Asma Mhalla : Absolument.
Cher Thomas Gomart, on a pris pour habitude, dans CyberPouvoirs, de terminer nos entretiens avec une question signature. Rapidement, d’un mot, avec tout ce qu’on vient de se dire : qui dominera ce début de 21e siècle ? Il y a pas mal d’États ou de puissances en lice, visiblement, dont deux dont on a beaucoup parlé.
Thomas Gomart : Votre question c’est sur le début du 21e siècle ou c’est sur le 21e siècle ?
Asma Mhalla : Qu’est-ce que vous préférez ?
Thomas Gomart : Sur le début du 21e siècle, ça me semble assez clair, ce sont les États-Unis, quoi qu’on en dise.
Asma Mhalla : Quoi qu’on en dise ?
Thomas Gomart : Oui, parce que, à mon avis, la centralité des États-Unis se trouve renforcée notamment par la guerre d’Ukraine. Je dirais que sur les années 30 du 21e siècle, ce sont encore les États-Unis. Sur la suite, peut-être qu’au fond il n’y aura pas une puissance dominante. La question devrait être reformulée : qui souffrira le moins du chaos qui s’annonce ?
Asma Mhalla : Vous entendez le silence ! Je ne m’attendais pas du tout à cette chute-là. Vous êtes pessimiste, Thomas Gomart, sur la deuxième partie du siècle ?
Thomas Gomart : Je corrige mon pessimisme, mais j’observe qu’il y a quand même beaucoup de feux qui clignotent au rouge. Quand vous accumulez à la fois l’accélération de la dégradation environnementale, l’évolution technologique et les enjeux liés à la géopolitique de l’énergie dont on a parlé, oui, il y a une tension parce que, fondamentalement à mon avis, ce qui se joue c’est la maîtrise du capitalisme global et cette compétition est désormais ouverte entre la Chine et les États-Unis.
Asma Mhalla : Thomas Gomart, merci d’avoir été avec moi dans CyberPouvoirs. Votre éclairage, comme toujours, a été extrêmement précieux. Je vous avoue que vous m’avez soufflée sur la fin !
C’était le dernier épisode CyberPouvoirs de la saison. Ce fut un bonheur que de vous le proposer. J’aimerais remercier infiniment France Inter qui a osé ce pari, celui de mettre à l’antenne et à votre disposition une grille de lecture de ces enjeux géopolitiques et politiques de la technologie.

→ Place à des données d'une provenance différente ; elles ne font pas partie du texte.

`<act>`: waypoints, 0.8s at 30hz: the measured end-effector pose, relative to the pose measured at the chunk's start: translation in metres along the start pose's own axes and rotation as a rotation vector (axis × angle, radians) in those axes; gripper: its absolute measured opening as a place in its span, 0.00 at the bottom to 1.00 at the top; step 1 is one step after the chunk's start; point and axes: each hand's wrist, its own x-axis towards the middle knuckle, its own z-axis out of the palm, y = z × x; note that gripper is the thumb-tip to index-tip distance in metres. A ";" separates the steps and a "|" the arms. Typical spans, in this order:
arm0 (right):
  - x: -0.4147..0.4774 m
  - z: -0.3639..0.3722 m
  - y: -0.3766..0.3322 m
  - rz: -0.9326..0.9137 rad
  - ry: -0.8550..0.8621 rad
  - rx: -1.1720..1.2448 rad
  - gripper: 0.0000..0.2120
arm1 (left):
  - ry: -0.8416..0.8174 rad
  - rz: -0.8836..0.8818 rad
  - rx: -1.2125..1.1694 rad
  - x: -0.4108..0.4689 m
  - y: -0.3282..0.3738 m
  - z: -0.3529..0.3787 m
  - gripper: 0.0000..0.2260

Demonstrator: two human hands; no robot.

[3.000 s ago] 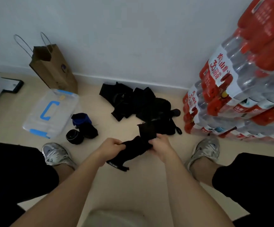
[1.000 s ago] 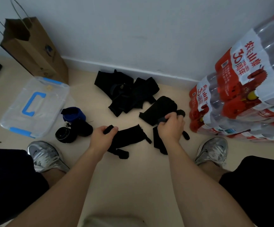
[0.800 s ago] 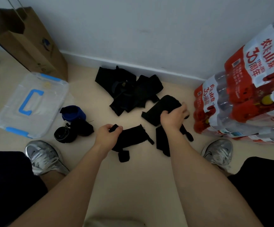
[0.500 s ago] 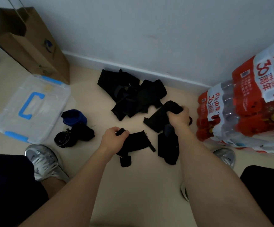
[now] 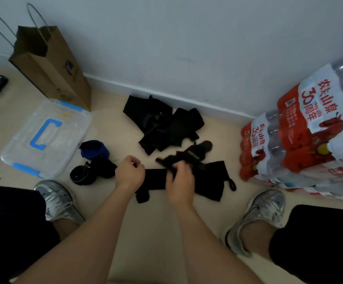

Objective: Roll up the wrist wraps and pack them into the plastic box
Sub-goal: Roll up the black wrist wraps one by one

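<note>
1: flat black fabric wrist wrap (image 5: 156, 179), on the floor; I see the left hand (image 5: 129, 173) pinch its end, anchoring it for rolling.
2: crumpled black wrap (image 5: 189, 155); the blurred right hand (image 5: 179, 181) seemingly clutches it, lifting it clear.
3: clear blue-handled plastic box (image 5: 45, 138), lid on, well to the left.

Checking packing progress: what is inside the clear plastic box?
The plastic box is shut. Through its clear lid no dark wrap shows; the blue handle hides a strip. Rolled wraps lie outside, beside it.
</note>
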 end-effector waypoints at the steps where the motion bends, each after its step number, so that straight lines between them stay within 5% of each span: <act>1: -0.017 0.008 0.008 0.032 -0.153 -0.041 0.12 | -0.012 -0.003 0.065 -0.003 -0.006 0.000 0.06; 4: -0.044 0.019 0.022 0.110 -0.429 -0.056 0.25 | -0.094 0.017 0.207 -0.014 -0.021 0.003 0.09; 8: -0.031 0.010 0.020 0.262 -0.424 0.138 0.22 | -0.136 0.066 0.302 -0.027 -0.030 0.010 0.07; 15: 0.000 -0.019 0.032 0.465 0.130 0.055 0.10 | -0.035 0.141 0.341 -0.030 -0.027 0.003 0.08; 20: 0.036 -0.029 0.024 0.383 0.256 -0.246 0.14 | 0.064 0.145 0.206 -0.013 -0.017 -0.001 0.09; 24: 0.068 -0.016 -0.001 0.031 0.123 -0.252 0.19 | 0.019 0.147 0.166 0.003 -0.008 0.003 0.03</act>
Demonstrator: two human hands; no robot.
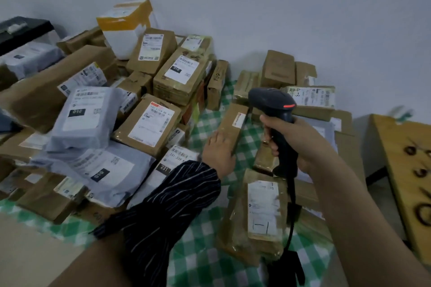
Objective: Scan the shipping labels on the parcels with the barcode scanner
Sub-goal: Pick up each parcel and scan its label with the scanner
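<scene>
Head-worn wide-angle view, looking forward and down, close over parcels (149,123) on a table (205,251), wall (279,7) behind

Blk scanner (271,100) upright beside tilted brown pkg (233,123), amid labelled pkgs (149,123).
</scene>
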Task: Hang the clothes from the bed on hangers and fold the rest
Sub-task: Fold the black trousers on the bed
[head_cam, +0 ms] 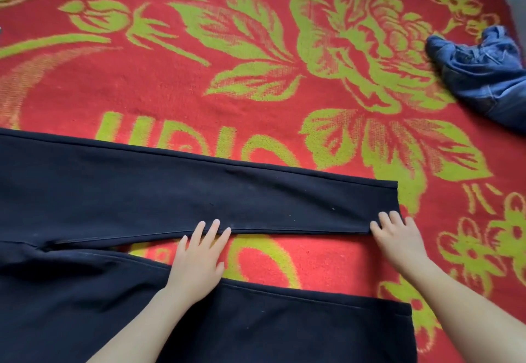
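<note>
On the red-and-green floral blanket [256, 92], a pair of black trousers [142, 192] was laid flat with its two legs spread apart, a strip of blanket being exposed between them. The left hand [196, 257] was placed palm-down with fingers straight and splayed, the fingertips touching the inner seam of the far leg [256, 200] about midway along. The right hand [398, 237] was laid with straight fingers on the corner of that leg's hem [395, 200], nothing being visibly pinched. The step in hand was judged to be the smoothing and aligning of the far leg before it is brought over the near leg [284, 328]. For a clean fold, the seam should be pressed flat from crotch toward hem, the hem corner squared, and the two legs matched edge to edge and hem to hem. Crumpled blue jeans [484, 72] were seen well apart at the far right, not yet folded.
</note>
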Demonstrator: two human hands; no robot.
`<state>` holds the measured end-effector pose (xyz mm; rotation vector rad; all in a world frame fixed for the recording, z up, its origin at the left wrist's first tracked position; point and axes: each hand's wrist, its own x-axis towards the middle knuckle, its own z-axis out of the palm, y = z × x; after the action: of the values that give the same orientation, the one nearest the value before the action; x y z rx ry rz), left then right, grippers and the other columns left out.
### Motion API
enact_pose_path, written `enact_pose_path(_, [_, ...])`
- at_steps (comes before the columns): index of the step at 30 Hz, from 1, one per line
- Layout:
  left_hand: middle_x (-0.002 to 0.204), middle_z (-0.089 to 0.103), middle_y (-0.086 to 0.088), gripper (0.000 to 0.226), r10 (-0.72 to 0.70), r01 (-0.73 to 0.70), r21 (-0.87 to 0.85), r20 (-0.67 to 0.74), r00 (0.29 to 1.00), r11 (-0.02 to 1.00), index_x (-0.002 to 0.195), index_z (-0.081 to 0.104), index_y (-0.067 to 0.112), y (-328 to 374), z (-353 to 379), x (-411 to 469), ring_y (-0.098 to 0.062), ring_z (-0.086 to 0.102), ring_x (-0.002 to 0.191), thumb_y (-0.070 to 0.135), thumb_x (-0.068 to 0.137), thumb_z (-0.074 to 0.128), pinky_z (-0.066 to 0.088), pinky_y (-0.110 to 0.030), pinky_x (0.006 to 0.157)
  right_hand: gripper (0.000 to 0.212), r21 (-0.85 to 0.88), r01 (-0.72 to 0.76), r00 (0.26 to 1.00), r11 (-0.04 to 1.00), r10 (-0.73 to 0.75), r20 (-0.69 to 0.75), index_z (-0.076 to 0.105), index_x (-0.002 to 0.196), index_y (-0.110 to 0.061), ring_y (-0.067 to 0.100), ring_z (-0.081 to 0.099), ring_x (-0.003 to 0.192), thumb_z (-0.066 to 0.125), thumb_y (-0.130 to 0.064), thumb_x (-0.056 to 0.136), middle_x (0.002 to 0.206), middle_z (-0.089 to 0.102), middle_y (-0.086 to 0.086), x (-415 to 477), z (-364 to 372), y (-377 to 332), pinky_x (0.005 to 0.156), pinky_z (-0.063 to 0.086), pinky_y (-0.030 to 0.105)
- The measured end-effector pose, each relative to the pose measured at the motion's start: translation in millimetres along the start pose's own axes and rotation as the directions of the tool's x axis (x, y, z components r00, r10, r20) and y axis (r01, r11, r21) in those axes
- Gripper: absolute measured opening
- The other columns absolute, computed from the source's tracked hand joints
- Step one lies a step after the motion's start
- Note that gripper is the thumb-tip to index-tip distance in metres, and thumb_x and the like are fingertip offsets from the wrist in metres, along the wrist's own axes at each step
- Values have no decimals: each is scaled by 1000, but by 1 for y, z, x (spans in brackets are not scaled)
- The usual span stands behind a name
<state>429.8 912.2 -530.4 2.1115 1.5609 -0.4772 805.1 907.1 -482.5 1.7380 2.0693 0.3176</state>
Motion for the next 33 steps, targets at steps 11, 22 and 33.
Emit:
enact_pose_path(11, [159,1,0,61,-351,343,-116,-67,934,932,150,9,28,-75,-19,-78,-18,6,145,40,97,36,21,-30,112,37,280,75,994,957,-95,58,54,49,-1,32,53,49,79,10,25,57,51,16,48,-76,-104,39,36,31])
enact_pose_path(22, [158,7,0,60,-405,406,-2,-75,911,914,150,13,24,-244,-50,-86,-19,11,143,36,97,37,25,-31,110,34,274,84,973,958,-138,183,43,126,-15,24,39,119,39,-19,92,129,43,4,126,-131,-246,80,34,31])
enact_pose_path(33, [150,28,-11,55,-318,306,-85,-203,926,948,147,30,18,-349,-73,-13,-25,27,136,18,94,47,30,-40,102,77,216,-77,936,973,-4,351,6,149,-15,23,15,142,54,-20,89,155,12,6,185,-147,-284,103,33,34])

Merci d’avoir été avec moi chaque dimanche. J’ai été très heureuse de vous avoir accompagnés tout au long de cet été.
Cette odyssée n’aurait pas été possible sans le concours, l’abnégation et la patience des formidables équipes d’Inter et en particulier un énorme merci à Adèle, Yann, Antoine, Anne-Sophie, Thierry, Ester, Charlotte, Fanny. À la réalisation : François Touchard. Attachée de production : Mathilde Sourd.
Je vous souhaite, du fond cœur, la plus belle des rentrées et surtout, portez-vous bien.